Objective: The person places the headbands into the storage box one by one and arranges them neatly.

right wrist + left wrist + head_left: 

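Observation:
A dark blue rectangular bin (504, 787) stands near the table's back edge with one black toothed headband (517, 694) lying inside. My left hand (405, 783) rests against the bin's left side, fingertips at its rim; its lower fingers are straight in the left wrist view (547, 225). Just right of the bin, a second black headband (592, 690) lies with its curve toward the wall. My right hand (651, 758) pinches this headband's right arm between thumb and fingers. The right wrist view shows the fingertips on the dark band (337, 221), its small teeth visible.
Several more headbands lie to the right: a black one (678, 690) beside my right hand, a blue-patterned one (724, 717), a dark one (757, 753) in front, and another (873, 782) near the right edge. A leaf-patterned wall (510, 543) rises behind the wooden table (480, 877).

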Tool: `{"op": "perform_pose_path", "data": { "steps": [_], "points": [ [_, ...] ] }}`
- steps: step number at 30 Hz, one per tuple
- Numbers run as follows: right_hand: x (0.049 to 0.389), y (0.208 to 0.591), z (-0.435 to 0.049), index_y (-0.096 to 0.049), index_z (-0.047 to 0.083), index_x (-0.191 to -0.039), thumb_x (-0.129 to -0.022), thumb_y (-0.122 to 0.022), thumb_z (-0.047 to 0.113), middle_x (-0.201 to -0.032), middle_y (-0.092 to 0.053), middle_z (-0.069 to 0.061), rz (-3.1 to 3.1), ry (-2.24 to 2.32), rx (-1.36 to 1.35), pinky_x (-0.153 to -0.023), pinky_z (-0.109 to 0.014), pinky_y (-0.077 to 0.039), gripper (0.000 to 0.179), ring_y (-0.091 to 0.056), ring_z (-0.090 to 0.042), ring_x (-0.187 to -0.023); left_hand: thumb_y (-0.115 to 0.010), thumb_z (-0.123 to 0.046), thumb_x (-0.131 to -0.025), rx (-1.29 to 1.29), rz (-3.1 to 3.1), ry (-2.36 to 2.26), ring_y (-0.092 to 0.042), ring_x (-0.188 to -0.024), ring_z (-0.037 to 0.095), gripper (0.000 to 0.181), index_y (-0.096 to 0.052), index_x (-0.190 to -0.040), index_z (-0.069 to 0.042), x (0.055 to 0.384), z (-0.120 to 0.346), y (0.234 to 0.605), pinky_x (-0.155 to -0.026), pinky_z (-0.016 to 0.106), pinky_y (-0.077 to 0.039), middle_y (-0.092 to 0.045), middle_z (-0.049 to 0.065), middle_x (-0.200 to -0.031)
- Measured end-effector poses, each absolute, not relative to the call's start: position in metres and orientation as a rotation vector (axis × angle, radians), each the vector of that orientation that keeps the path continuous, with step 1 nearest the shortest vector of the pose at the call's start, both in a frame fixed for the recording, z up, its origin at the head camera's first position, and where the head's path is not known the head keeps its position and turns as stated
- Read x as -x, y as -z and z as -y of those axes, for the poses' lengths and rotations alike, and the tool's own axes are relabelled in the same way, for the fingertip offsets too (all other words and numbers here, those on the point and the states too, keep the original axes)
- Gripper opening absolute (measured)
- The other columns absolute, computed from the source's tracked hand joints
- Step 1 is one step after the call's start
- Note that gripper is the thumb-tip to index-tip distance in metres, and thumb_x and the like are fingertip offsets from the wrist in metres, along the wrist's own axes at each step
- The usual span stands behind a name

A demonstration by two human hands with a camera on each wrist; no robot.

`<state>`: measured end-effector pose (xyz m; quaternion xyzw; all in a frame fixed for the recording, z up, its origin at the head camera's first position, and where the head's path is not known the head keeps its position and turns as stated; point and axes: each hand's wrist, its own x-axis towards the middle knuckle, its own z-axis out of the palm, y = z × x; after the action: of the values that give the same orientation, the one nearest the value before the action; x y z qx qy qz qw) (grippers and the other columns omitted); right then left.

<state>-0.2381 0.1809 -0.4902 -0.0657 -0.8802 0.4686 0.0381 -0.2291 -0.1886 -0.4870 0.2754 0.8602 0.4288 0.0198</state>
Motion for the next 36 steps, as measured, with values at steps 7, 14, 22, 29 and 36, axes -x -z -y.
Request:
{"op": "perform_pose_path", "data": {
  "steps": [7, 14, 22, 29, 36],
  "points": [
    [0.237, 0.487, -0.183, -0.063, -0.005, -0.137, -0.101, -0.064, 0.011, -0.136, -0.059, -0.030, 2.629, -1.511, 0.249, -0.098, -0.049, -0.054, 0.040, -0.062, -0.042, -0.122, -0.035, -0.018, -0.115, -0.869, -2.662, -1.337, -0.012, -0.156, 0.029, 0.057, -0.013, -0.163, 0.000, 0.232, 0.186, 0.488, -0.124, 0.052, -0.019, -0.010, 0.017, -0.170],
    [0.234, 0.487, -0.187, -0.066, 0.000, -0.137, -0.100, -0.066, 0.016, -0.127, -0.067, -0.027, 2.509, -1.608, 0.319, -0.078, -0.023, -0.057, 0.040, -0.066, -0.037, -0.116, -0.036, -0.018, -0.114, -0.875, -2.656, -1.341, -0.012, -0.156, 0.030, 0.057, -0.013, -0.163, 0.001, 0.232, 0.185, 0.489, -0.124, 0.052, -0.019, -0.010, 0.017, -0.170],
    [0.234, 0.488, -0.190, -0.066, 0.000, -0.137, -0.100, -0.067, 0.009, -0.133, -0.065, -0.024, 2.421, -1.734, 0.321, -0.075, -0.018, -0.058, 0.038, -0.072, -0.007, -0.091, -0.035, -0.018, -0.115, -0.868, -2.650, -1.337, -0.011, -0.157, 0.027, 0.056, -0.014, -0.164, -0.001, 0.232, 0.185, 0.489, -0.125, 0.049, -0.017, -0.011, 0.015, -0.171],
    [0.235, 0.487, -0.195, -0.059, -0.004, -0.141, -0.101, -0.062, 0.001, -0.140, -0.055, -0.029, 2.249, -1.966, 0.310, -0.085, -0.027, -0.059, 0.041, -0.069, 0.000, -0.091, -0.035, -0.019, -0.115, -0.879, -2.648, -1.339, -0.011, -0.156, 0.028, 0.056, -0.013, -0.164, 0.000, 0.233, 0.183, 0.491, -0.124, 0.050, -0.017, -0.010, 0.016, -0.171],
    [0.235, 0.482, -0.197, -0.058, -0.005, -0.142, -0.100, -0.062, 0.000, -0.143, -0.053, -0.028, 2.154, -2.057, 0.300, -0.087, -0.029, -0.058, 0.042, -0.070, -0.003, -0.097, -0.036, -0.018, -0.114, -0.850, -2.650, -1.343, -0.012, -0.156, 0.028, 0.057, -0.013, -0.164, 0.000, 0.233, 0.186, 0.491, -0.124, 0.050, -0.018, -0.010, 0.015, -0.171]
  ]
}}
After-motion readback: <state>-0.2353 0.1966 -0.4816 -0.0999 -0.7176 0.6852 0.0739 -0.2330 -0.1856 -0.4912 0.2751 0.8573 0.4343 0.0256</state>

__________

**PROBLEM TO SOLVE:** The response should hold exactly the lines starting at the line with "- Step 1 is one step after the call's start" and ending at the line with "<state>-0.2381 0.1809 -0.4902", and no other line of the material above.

**ANSWER SPACE:**
- Step 1 is one step after the call's start
- Note that gripper is the thumb-tip to index-tip distance in metres, and thumb_x and the like are fingertip offsets from the wrist in metres, along the wrist's own axes at each step
- The usual span stands behind a name

A demonstration by two human hands with a camera on each wrist; no robot.

`<state>`: measured end-effector pose (xyz m; quaternion xyzw; all in a frame fixed for the recording, z up, its origin at the head camera's first position, and where the head's path is not known the head keeps its position and turns as stated; point and axes: each hand's wrist, its own x-axis towards the middle knuckle, its own z-axis out of the palm, y = z × x; after the action: of the values that give the same orientation, the one nearest the value before the action; x y z qx qy qz qw) (grippers and the other columns omitted); right then left.

<state>-0.2381 0.1809 -0.4902 -0.0657 -0.8802 0.4686 0.0381 -0.2291 -0.1886 -0.4870 0.2754 0.8602 0.4288 0.0198</state>

Exercise complete, with nothing further to add.